Directions for this task: Among the records, which lines hold the word "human"? Pick them out.
-------------------------
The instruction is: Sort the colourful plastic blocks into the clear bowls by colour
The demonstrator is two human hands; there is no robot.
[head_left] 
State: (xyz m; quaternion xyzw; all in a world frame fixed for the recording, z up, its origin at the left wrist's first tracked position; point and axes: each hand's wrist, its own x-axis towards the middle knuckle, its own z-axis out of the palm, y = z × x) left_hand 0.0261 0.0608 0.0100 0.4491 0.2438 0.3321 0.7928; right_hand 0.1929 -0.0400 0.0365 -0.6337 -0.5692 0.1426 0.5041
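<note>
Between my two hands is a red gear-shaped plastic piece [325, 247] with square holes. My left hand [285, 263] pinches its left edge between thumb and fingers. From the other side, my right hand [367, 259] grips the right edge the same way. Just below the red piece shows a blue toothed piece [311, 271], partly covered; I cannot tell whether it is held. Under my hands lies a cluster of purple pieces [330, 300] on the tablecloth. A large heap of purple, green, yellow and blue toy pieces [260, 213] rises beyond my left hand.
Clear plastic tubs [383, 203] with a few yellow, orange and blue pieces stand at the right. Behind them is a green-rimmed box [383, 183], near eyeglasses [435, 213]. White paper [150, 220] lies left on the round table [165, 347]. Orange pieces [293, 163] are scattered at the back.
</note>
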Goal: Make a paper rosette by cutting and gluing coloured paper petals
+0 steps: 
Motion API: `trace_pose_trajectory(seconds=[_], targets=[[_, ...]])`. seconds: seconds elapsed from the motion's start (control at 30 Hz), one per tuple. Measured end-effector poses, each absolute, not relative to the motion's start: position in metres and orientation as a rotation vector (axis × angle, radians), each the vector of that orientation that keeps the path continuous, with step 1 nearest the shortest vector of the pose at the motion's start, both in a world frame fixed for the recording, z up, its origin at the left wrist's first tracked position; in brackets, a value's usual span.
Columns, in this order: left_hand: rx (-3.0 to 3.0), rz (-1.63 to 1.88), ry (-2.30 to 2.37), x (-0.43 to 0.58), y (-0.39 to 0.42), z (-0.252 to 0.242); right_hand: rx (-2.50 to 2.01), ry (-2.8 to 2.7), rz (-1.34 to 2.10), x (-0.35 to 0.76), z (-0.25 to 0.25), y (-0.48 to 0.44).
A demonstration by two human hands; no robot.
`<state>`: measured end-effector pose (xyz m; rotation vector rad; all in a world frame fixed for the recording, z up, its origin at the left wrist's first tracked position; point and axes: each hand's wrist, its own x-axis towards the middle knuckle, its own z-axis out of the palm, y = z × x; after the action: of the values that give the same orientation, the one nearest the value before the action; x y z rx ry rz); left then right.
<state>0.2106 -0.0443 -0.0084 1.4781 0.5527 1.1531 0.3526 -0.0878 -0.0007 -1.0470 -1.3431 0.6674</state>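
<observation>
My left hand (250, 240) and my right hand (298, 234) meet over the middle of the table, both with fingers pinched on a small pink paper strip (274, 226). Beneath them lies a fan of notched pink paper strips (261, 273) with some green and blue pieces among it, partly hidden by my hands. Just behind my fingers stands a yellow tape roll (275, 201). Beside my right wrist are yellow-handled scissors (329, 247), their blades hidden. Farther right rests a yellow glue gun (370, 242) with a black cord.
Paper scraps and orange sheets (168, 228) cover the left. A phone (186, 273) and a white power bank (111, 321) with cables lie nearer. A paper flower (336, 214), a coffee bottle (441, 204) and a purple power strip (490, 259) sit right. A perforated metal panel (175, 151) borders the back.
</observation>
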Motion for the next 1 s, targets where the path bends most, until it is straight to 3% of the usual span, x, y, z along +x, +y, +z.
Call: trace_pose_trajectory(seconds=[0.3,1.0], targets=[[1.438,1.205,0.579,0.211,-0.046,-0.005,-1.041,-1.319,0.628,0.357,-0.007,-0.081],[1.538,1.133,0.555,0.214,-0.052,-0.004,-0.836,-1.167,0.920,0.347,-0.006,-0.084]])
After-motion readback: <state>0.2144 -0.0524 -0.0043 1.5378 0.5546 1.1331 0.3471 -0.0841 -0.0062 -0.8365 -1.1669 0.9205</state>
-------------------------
Response to this task:
The demonstrator is two human hands; there is no robot.
A demonstration by two human hands; no robot.

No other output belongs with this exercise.